With every discovery we make to understand mental illness, we will all inevitably have to face the reality that “mental” is medical. Reclassifying Serious Mental Illnesses as Serious Brain Disorders is the gateway to the broader acceptance of that reality.

 

References
  1. Arzy, S., Danziger, S., Lab, F. the N., GE, B., EA, E., SC, Y., BH, P., JB, M., WA, L., FW, S., ER, K., PS, S., DB, A., & MS, K. (2014, January 1). The Science of Neuropsychiatry: Past, present, and future. The Journal of Neuropsychiatry and Clinical Neurosciences. Retrieved February 5, 2022, from https://neuro.psychiatryonline.org/doi/10.1176/appi.neuropsych.13120371
  2. Baker, M. G., Kale, R., & Menken, M. (2002, June 22). The wall between neurology and psychiatry. BMJ (Clinical research ed.). Retrieved February 5, 2022, from https://www.ncbi.nlm.nih.gov/pmc/articles/PMC1123428/
  3. National Shattering Silence Coalition. (n.d.). NSSC Points of Unity. https://docs.google.com/document/d/1BTWvJbbjBOq5HWeZolkjHHyLLSFgxn3vcuu9vY-B-K0/edit
  4. What is “Serious mental illness” and what is not? : Mental …org. (n.d.). Retrieved February 5, 2022, from https://mentalillnesspolicy.org/serious-mental-illness-not/

 

10 Comments

  • Brian Allen

    Great Job Katie. Well written with great clarity. This will help to explain this issue to anyone who is unclear about it.

  • mareedee2016

    Katie, This was an excellent article and easy to understand. Thank you. I will share this with Embracing Faith & Mental Illness audience and on pinterest. We have come a long ways with mental health but we have so far to go. Maree

    • Katie

      Thank you Maree, I’m so glad you were able to see it and that it was easy to understand. That would be wonderful, thank you so much. Agreed, come so far and have so far to go!

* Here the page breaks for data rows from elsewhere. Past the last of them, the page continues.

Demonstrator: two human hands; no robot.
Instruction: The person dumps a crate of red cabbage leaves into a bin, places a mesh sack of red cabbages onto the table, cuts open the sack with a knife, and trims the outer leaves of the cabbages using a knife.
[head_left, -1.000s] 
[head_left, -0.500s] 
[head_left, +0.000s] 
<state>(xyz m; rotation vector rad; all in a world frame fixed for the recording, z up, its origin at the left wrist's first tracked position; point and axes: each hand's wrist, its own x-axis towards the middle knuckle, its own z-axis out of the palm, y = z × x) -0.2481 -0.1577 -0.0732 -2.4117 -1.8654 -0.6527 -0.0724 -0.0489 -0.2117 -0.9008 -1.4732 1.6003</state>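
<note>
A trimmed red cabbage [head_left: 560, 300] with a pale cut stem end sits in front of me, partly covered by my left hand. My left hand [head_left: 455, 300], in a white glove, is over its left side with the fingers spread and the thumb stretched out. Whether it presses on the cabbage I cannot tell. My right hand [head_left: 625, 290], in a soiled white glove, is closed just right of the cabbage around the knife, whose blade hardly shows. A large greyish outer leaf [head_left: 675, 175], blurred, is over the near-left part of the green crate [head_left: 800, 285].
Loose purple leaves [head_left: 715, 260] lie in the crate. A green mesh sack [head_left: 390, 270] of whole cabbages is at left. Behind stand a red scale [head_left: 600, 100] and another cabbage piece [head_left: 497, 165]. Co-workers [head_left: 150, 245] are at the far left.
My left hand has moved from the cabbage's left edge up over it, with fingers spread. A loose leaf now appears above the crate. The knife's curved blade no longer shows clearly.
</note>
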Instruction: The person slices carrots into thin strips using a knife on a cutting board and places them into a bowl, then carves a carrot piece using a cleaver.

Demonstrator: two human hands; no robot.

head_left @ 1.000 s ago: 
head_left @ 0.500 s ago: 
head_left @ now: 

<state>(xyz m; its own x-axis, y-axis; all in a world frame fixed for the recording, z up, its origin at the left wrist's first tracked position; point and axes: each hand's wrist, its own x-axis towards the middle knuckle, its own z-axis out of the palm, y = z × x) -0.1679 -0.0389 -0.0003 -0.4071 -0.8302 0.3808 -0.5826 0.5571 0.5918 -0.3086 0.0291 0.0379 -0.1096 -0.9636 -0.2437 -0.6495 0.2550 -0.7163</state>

  • Aletha Cress Oglesby, M.D.

    I am glad to see this happening Katie. As a primary care physician it has long been obvious to me that the difference between a mental disorder and a medical, ie brain disorder, is more a matter of terminology than physiology. Treating disorders of the brain like we do disorders of any other body organ is logical and in the long run will be more effective and cost effective. Thanks for such an informative post.

    • Katie

      Dr. Oglesby, thank you for sharing your input. It truly is that plain, and language should reflect the true cause of it. Appreciate your words, so well said. Thanks for recognizing this and adding to the conversation!

  • Edmund Creekmore, Ph.D. Licensed Clinical Psychologist

    Excellent review and summary of arguments for reclassification from the NSSC website ? Well written, clear, concise, informative, and accessible.